Published: 12 August 2010

Abstract

Background

An unclassified variant (UV) in exon 1 of the MLH1 gene, c.112A > C, p.Asn38His, was found in six families who meet diagnostic criteria for Lynch syndrome. The pathogenicity of this variant was unknown. We aim to elucidate the pathogenicity of this MLH1 variant in order to counsel these families adequately and to enable predictive testing in healthy at-risk relatives.

Methods

We studied clinical data, microsatellite instability and immunohistochemical staining of MMR proteins, and performed genealogy, haplotype analysis and DNA testing of control samples.

Results

The UV showed co-segregation with the disease in all families. All investigated tumors showed a microsatellite instable pattern. Immunohistochemical data were variable among tested tumors. Three families had a common ancestor and all families originated from the same geographical area in The Netherlands.
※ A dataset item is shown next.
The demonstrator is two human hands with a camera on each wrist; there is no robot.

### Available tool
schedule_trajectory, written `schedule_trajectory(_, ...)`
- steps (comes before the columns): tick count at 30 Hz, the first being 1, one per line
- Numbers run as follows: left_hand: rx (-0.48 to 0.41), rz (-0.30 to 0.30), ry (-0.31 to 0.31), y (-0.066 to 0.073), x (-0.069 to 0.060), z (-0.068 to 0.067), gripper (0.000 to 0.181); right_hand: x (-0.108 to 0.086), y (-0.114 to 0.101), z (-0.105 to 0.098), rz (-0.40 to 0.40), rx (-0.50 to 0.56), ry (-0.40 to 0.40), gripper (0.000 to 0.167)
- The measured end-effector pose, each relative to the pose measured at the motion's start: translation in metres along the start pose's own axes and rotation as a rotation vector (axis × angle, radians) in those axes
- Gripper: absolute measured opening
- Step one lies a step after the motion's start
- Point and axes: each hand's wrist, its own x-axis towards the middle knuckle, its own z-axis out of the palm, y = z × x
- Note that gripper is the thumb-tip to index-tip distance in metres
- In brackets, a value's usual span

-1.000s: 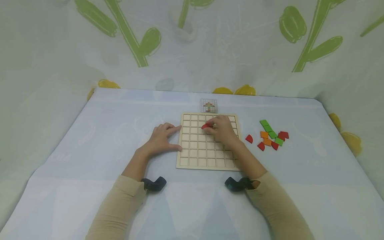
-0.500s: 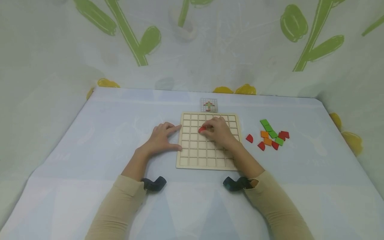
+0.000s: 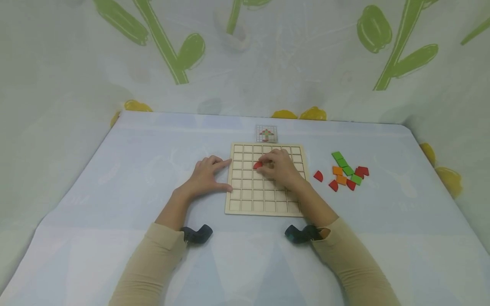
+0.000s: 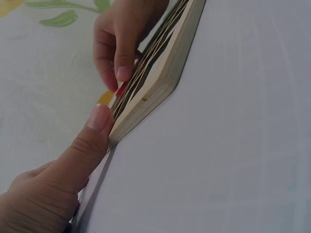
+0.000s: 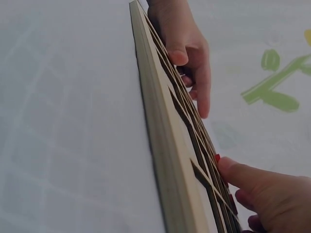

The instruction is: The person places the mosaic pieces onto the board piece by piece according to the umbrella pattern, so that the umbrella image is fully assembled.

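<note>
A pale wooden grid board (image 3: 246, 195) lies flat on the table. My right hand (image 3: 282, 168) is over its upper middle, pinching a red quarter-circle tile (image 3: 257, 165) between thumb and index finger at one of the cells. Some of the board behind this hand is hidden. In the right wrist view, more red shows low on the board by the right hand (image 5: 272, 194), too little to identify. My left hand (image 3: 204, 177) spreads thumb and index finger against the board's left edge; the left wrist view shows that thumb (image 4: 98, 119) touching the rim.
Behind the board lies a small pattern card (image 3: 266, 134) with a coloured figure on a grid. Right of the board are loose tiles: several green ones (image 3: 342, 163), orange squares (image 3: 341, 180) and red quarter-circles (image 3: 318, 175). A wall stands beyond the table's back edge.
My right hand has shifted slightly left and down with the red tile, then stayed nearly still, with more of the tile now showing. The left hand has not moved.
</note>
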Motion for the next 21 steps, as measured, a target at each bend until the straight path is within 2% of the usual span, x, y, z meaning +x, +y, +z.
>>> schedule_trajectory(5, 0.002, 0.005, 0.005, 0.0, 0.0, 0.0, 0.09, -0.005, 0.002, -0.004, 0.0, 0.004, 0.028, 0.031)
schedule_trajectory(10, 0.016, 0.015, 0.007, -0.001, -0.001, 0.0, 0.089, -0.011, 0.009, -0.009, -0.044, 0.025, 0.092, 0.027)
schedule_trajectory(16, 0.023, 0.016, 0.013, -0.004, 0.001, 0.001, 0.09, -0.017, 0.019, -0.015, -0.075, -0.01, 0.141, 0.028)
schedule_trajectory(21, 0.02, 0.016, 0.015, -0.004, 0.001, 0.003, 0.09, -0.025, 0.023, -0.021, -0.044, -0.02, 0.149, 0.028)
Haplotype analysis showed a common haplotype in all six families.

Conclusions

We conclude that the MLH1 variant is a pathogenic mutation and genealogy and haplotype analysis results strongly suggest that it is a Dutch founder mutation. Our findings imply that predictive testing can be offered to healthy family members. The immunohistochemical data of MMR protein expression show that interpreting these results in case of a missense mutation should be done with caution.